[Items listed in a dataset]
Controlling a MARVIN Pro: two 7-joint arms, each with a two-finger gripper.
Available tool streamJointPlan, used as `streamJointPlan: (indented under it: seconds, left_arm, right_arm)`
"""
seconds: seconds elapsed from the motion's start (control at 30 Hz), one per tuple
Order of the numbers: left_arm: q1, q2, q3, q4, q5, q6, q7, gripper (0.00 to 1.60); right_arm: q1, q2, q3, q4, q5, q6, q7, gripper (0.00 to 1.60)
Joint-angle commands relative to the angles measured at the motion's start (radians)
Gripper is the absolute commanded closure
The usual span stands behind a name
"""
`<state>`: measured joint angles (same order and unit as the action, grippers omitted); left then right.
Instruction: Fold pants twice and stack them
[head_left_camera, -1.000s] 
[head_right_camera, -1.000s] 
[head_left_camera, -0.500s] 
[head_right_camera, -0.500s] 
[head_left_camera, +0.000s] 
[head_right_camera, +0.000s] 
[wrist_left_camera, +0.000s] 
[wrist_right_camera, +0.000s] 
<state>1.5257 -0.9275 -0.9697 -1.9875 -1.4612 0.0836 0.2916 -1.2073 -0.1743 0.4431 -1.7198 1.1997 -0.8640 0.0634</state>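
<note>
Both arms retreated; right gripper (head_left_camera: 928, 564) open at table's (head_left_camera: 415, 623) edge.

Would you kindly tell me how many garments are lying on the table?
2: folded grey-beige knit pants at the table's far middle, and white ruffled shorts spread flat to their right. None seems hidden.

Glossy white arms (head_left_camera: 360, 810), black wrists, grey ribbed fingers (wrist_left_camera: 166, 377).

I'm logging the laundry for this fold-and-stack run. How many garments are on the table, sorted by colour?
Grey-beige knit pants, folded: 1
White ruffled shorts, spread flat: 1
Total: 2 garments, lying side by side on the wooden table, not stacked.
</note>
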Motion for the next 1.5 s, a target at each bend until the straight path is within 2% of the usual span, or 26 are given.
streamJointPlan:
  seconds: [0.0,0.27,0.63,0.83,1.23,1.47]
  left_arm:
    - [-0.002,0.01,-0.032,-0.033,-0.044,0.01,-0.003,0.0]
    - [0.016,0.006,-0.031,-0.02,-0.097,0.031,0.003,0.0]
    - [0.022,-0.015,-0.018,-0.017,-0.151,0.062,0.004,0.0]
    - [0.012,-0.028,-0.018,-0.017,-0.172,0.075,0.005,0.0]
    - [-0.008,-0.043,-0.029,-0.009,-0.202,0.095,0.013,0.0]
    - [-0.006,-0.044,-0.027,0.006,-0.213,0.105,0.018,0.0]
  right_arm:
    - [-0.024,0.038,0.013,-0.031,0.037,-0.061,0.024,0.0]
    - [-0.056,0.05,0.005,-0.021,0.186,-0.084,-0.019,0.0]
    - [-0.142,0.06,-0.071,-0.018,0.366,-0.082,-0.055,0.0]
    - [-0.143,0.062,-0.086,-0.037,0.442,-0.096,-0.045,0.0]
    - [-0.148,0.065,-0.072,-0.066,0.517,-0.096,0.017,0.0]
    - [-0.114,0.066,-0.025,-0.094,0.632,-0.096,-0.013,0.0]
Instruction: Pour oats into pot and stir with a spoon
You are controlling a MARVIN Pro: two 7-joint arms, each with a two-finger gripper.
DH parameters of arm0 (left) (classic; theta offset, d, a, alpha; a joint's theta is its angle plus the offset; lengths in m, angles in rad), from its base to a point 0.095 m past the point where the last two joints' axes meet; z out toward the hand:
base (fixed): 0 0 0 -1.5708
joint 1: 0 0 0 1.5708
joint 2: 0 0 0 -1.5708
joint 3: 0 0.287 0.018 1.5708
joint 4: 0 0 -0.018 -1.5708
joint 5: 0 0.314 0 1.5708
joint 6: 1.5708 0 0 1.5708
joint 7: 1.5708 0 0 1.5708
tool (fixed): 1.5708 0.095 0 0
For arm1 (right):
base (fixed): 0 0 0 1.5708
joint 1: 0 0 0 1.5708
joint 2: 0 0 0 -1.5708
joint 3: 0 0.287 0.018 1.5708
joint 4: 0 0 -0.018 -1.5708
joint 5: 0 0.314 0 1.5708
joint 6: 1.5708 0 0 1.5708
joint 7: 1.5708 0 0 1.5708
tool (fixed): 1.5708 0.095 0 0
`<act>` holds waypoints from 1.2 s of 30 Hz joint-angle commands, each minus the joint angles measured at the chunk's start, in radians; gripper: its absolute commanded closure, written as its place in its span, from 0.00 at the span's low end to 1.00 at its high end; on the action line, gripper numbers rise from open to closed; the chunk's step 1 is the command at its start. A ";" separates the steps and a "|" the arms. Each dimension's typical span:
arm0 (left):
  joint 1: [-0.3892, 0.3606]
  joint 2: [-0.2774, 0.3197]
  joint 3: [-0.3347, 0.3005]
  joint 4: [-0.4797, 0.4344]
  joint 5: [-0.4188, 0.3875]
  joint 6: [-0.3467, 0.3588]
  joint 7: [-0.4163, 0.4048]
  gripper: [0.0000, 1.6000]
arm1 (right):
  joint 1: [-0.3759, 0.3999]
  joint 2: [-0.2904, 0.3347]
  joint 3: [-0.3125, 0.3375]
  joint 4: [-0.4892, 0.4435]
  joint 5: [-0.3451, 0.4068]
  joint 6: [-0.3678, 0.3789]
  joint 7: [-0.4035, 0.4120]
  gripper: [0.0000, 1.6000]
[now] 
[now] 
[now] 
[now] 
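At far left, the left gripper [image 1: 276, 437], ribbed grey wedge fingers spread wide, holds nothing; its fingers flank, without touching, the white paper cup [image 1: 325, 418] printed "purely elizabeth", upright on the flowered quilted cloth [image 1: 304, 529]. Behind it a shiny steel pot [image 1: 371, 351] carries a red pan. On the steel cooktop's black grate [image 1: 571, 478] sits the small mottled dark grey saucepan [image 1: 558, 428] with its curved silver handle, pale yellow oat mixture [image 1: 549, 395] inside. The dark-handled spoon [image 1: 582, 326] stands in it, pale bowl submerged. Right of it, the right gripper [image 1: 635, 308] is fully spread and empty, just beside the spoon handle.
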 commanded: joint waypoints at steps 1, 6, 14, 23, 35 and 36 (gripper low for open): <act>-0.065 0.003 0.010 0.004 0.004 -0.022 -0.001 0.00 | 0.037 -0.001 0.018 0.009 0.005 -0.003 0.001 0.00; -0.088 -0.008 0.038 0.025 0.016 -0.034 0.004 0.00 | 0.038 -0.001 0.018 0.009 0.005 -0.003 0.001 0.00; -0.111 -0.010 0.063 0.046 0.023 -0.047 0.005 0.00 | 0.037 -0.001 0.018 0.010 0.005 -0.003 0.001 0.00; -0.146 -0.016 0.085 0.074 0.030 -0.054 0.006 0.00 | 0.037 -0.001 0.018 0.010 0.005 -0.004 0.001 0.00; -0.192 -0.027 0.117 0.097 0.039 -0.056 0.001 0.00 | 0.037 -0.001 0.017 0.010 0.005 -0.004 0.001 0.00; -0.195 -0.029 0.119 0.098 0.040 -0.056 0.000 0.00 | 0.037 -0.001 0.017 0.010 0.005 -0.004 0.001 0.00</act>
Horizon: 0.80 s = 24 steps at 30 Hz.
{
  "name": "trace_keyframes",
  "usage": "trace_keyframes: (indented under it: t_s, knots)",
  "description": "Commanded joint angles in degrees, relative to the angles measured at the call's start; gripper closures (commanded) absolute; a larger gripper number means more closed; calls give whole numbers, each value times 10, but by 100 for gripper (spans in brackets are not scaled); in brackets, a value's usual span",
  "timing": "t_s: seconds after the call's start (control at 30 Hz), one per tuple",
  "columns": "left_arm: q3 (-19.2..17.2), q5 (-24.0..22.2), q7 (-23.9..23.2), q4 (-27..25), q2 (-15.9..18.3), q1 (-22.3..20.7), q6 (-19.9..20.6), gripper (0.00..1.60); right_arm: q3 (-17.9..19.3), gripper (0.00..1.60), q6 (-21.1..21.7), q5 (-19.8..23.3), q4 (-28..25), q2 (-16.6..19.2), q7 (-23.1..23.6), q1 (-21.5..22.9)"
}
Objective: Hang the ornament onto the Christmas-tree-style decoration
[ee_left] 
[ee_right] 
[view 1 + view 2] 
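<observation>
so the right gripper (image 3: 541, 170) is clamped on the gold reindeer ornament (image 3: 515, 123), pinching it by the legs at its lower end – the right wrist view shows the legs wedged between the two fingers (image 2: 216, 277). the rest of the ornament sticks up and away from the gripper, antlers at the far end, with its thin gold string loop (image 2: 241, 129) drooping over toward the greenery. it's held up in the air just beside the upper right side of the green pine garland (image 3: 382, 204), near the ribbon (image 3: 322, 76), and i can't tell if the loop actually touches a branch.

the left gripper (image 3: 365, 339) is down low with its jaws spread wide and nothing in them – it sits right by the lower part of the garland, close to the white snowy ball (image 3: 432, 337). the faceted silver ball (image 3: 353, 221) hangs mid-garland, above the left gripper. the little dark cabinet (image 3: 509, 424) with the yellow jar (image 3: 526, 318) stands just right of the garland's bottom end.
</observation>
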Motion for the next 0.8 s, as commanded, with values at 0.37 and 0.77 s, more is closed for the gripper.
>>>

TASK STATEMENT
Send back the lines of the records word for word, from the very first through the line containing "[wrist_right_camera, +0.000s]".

TASK ANSWER
Controlling a MARVIN Pro: two 7-joint arms, each with a two-finger gripper.
Available tool streamJointPlan, used as `streamJointPlan: (indented under it: seconds, left_arm, right_arm)`
"""
seconds: seconds elapsed from the motion's start (control at 30 Hz), one per tuple
Order of the numbers: left_arm: q1, q2, q3, q4, q5, q6, q7, gripper (0.00 to 1.60); right_arm: q1, q2, q3, q4, q5, q6, q7, gripper (0.00 to 1.60)
Joint-angle commands relative to the angles measured at the motion's start (radians)
Gripper is the absolute commanded closure
The usual span stands behind a name
"""
`<state>`: measured joint angles (same order and unit as the action, grippers omitted); left then right.
Instruction: Fold pants twice and stack them
[head_left_camera, -1.000s] 
[head_right_camera, -1.000s] 
[head_left_camera, -0.500s] 
[head_right_camera, -0.500s] 
[head_left_camera, +0.000s] 
[head_right_camera, +0.000s] 
[wrist_left_camera, +0.000s] 
[wrist_right_camera, +0.000s] 

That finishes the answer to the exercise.